Logo depois da primeira ligação dos bandidos, Geovane entrou em contato com a polícia. Toda a negociação foi orientada pelos policiais. A família é de classe média e não tinha os R$ 200 mil do resgate. “Eu tava em pânico no primeiro momento. Pensei em resgatar um dinheiro do fundo de investimento que tenho e ainda pedir emprestado para amigos”, recorda Geovane.

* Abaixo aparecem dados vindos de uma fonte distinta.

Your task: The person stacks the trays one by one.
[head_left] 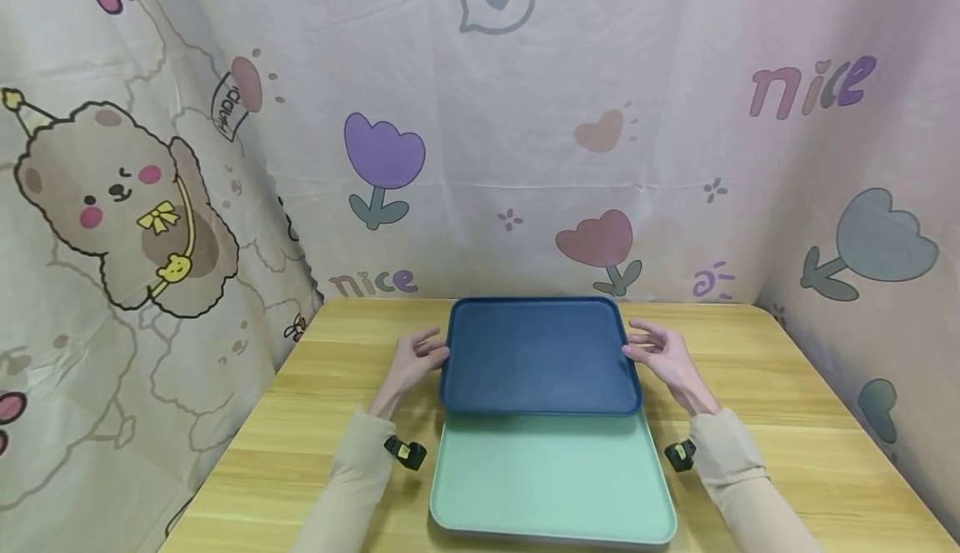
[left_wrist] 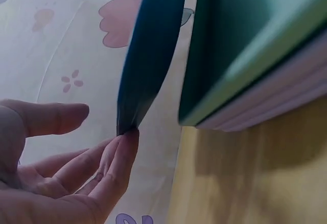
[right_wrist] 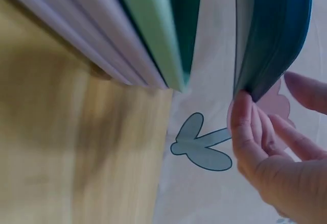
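Observation:
A blue tray (head_left: 542, 357) is held level between both hands, over the far part of a mint-green tray (head_left: 555, 478). At its left edge is my left hand (head_left: 415, 360); in the left wrist view its bent fingertips (left_wrist: 130, 137) hold the rim from below, and the thumb is apart from it. My right hand (head_left: 666, 355) holds the opposite edge. In the right wrist view those fingertips (right_wrist: 242, 101) are under the rim, with the thumb close to the upper side. A gap shows between the blue and green trays in both wrist views.
Pale purple tray rims (left_wrist: 240, 117) are stacked below the green tray on the wooden table (head_left: 795, 428). Behind the table's far edge hangs a printed curtain (head_left: 487, 120), which also covers both sides.

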`<control>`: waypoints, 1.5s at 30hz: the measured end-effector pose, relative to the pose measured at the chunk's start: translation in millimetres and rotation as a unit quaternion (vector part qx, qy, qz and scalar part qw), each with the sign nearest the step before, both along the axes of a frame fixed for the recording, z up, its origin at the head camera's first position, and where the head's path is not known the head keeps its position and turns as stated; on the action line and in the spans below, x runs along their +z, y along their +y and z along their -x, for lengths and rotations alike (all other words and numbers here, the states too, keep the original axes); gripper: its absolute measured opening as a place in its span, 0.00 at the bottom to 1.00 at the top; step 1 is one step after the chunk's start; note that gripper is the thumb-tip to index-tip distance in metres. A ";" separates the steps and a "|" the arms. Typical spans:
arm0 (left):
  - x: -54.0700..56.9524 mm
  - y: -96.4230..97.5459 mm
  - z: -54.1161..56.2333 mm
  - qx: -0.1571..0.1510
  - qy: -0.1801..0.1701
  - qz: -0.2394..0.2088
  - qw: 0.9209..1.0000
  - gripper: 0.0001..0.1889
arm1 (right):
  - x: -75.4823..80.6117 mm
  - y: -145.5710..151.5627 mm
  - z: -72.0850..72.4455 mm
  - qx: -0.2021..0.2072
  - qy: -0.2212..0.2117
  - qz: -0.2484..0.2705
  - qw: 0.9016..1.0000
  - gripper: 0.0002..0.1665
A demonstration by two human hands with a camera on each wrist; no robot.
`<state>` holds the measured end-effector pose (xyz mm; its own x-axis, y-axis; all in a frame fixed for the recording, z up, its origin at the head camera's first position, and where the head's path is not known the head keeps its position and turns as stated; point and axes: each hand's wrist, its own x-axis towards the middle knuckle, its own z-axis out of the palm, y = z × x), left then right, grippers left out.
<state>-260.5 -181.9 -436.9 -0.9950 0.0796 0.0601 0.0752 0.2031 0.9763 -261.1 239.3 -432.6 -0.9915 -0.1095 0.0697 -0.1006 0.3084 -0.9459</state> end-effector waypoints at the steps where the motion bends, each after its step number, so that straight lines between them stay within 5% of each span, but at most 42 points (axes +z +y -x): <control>1: -1.8 -1.0 -4.7 -0.001 -0.006 0.000 1.000 0.29 | -1.0 0.2 -5.2 -0.003 -0.002 -0.008 1.000 0.37; 7: -7.8 -3.2 -28.5 -0.031 -0.040 -0.021 0.998 0.30 | -13.7 5.4 -29.3 -0.005 -0.017 -0.048 0.999 0.35; 12: -11.8 -4.7 -35.6 -0.024 -0.062 -0.015 0.998 0.29 | -21.8 8.4 -38.9 -0.007 -0.027 -0.072 0.997 0.35; 18: -19.3 -5.6 -20.5 -0.013 -0.040 0.060 0.997 0.28 | -25.2 8.7 -28.7 -0.002 -0.010 -0.103 0.995 0.35; 24: -23.5 2.4 7.9 -0.106 -0.028 0.071 0.991 0.37 | -29.8 1.7 -1.2 0.061 -0.028 -0.029 0.997 0.44; 27: -27.8 3.8 14.6 -0.121 -0.033 0.055 0.991 0.37 | -33.3 -1.7 4.2 0.079 -0.037 -0.017 0.996 0.47; 38: -36.9 -2.9 10.7 -0.141 -0.010 0.031 0.990 0.29 | -40.9 -0.9 -10.0 0.033 -0.011 -0.033 0.999 0.38; 45: -41.7 -3.1 8.2 -0.123 -0.011 0.034 0.992 0.26 | -43.4 0.4 -15.1 0.031 0.000 -0.034 0.999 0.35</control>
<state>-268.7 -185.1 -478.6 -0.9460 0.3233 0.0247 0.1094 0.2466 0.9629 -246.0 239.7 -475.9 -0.9826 -0.1759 0.0594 -0.1211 0.3648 -0.9232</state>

Como ele tava tendo dificuldade em levantar a grana, os criminosos aceitaram os R$ 57 mil que Geovane tinha em caixa.

A entrega da grana rolou num posto de gasolina às margens da BR-376, na região metropolitana de Curitiba. Geovane e um colega foram até o local indicado pelos bandidos. Lá, ele passou a maleta com o dinheiro pros mequetrefes e pediu para falar com a mulher ao telefone.

Perto das 23h de terça-feira, Benta teve certeza que seria libertada. Ela conversou com o marido e logo depois foi deixada perto do terminal Tietê, em São Paulo. Os sequestradores ainda deram R$ 200 pra ela comprar a passagem de volta pra casa.

Assim que chegou ao terminal, ligou pro marido dinovo. Ele explicou que tinha um policial a esperando na recepção da empresa Catarinense. “Jamais achei que ia acontecer uma coisa dessas, ainda mais aqui em Penha. A gente passa por uma situação assim e valoriza ainda mais a vida”, finaliza.

Na manhã de ontem, por volta das 11h30, Benta e o filho desembarcaram no aeroporto de Navegantes, onde vários parentes e amigos os esperavam. Flores e brinquedos foram as boas-vindas. Igor passou de colo em colo, pra matar as saudades dos parentes, principalmente, dos manos de 18 e 20 anos.